*Task prompt*.
When a line of the records below contains the string "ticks", copy that whole line.

Segment Start: Material shown

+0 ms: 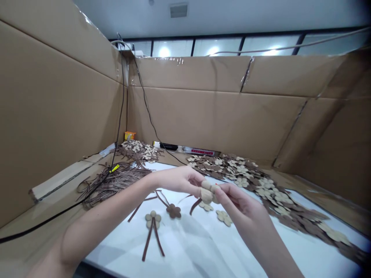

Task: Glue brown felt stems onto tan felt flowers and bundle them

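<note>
In the head view my left hand (185, 180) and my right hand (242, 200) meet over the white board, both pinching a beige flower-shaped cutout (206, 195). A brown strip (195, 207) hangs below the held flower; my fingers hide how it joins. A tiny red spot shows at the right fingertips, too small to name. Under the hands lie two loose beige flowers, one of them a flower (224, 218) beside my right hand. Nearer me rest a beige flower with two brown tails (153, 220) and a dark brown flower (173, 211) with strips.
A heap of brown strips (116, 181) lies left, with a pile of flowers (139, 150) behind it. More beige and brown flowers (240, 170) spread along the right. A black cable (101, 181) crosses the left side. Cardboard walls (185, 116) surround the white board (185, 251).
</note>
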A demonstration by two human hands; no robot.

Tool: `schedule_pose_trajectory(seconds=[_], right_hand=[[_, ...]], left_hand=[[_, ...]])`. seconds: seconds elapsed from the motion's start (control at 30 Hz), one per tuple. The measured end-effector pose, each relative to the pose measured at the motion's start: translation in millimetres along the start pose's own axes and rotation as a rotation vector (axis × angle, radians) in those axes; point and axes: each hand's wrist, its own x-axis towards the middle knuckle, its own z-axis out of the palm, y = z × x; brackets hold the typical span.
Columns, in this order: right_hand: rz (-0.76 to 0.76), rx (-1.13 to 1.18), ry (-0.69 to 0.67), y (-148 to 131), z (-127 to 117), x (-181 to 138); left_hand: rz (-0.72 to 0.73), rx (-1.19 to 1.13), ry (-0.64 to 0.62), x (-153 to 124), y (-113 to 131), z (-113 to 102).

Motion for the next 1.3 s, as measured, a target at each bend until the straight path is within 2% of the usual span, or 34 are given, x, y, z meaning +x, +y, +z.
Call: schedule_pose_trajectory(seconds=[0.1, 0.27, 0.33, 0.43, 0.6, 0.7, 0.8, 0.87, 0.93, 1.03, 1.13, 1.3], right_hand=[[0.007, 0.038, 0.038, 1, 0, -2], [0.115, 0.303, 0.17, 5, 9, -9], [0.149, 0.408, 0.138, 6, 15, -11], [0.135, 0.493, 0.042, 5, 21, -11], [0.129, 0.521, 0.115, 0, 26, -10], [0.111, 0.535, 0.15, -1, 26, -12], [0.134, 0.626, 0.17, -1, 24, -16], [0.165, 0.694, 0.166, -2, 21, -18], [0.188, 0.713, 0.151, -3, 19, -20], [0.199, 0.666, 0.137, -2, 16, -22], [0.19, 0.638, 0.143, 2, 14, -24], [0.156, 0.594, 0.111, 8, 12, -27]], left_hand=[[0.026, 0.019, 0.026, 1, 0, 3], [0.087, -0.061, 0.13, 5, -2, 9], [0.091, -0.104, 0.185, 6, -1, 12], [0.078, -0.144, 0.193, 8, 0, 17], [0.109, -0.204, 0.201, 11, -2, 27], [0.135, -0.104, 0.272, 12, -2, 33], [0.144, 0.126, 0.427, 11, 4, 39], [0.143, 0.23, 0.477, 10, 7, 40], [0.15, 0.218, 0.447, 9, 8, 40], [0.139, 0.048, 0.389, 10, 5, 39], [0.078, -0.089, 0.376, 11, 0, 38], [0.026, -0.146, 0.375, 13, 0, 38]])
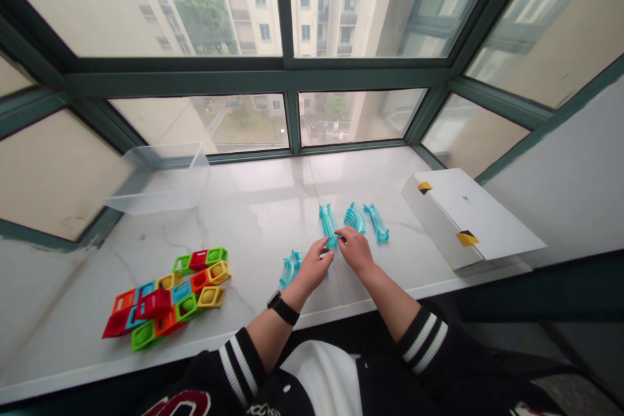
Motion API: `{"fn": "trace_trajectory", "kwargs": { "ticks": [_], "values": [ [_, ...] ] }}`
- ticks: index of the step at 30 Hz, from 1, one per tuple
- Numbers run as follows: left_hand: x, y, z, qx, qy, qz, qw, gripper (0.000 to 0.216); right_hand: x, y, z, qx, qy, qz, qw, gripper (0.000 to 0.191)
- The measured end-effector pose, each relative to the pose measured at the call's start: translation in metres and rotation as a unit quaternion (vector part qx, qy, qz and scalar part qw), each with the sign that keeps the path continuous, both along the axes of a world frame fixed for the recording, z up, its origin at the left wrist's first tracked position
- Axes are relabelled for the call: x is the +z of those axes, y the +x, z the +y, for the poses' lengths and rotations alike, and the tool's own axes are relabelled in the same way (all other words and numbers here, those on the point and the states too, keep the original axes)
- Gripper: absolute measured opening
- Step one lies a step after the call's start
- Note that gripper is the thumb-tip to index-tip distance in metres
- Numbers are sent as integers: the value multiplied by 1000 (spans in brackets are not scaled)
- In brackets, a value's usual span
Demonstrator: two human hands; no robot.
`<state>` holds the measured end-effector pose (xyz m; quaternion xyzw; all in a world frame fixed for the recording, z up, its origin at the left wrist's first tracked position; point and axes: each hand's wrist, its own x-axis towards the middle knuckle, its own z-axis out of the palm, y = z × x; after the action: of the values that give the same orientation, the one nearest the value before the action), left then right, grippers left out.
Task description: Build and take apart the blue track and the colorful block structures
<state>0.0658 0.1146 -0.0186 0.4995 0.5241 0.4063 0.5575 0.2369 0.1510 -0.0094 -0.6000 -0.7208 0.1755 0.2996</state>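
Note:
A straight, clear blue plastic track piece (327, 220) lies on the white counter in front of me. My left hand (314, 268), with a black watch on its wrist, has its fingers closed at the near end of this piece. From the other side, my right hand (355, 250) pinches the same near end, its fingertips partly hiding it. A curved blue track piece (355, 217) sits just beyond my right hand, and another straight blue track piece (377, 223) lies to its right. More blue track (290, 268) rests to the left of my left hand, which partly covers it.
Colourful plastic blocks (168, 302) in red, green, yellow, orange and blue lie grouped at the left. A clear plastic bin (160, 201) stands at the back left. At the right is a white box (475, 214) with yellow-and-black tabs. Windows border the counter (253, 208).

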Motion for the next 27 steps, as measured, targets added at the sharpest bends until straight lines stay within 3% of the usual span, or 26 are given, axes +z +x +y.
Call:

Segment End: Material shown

*Reply to the task*.
Motion API: `{"fn": "trace_trajectory", "kwargs": { "ticks": [_], "values": [ [_, ...] ] }}`
- ticks: index of the step at 30 Hz, from 1, one per tuple

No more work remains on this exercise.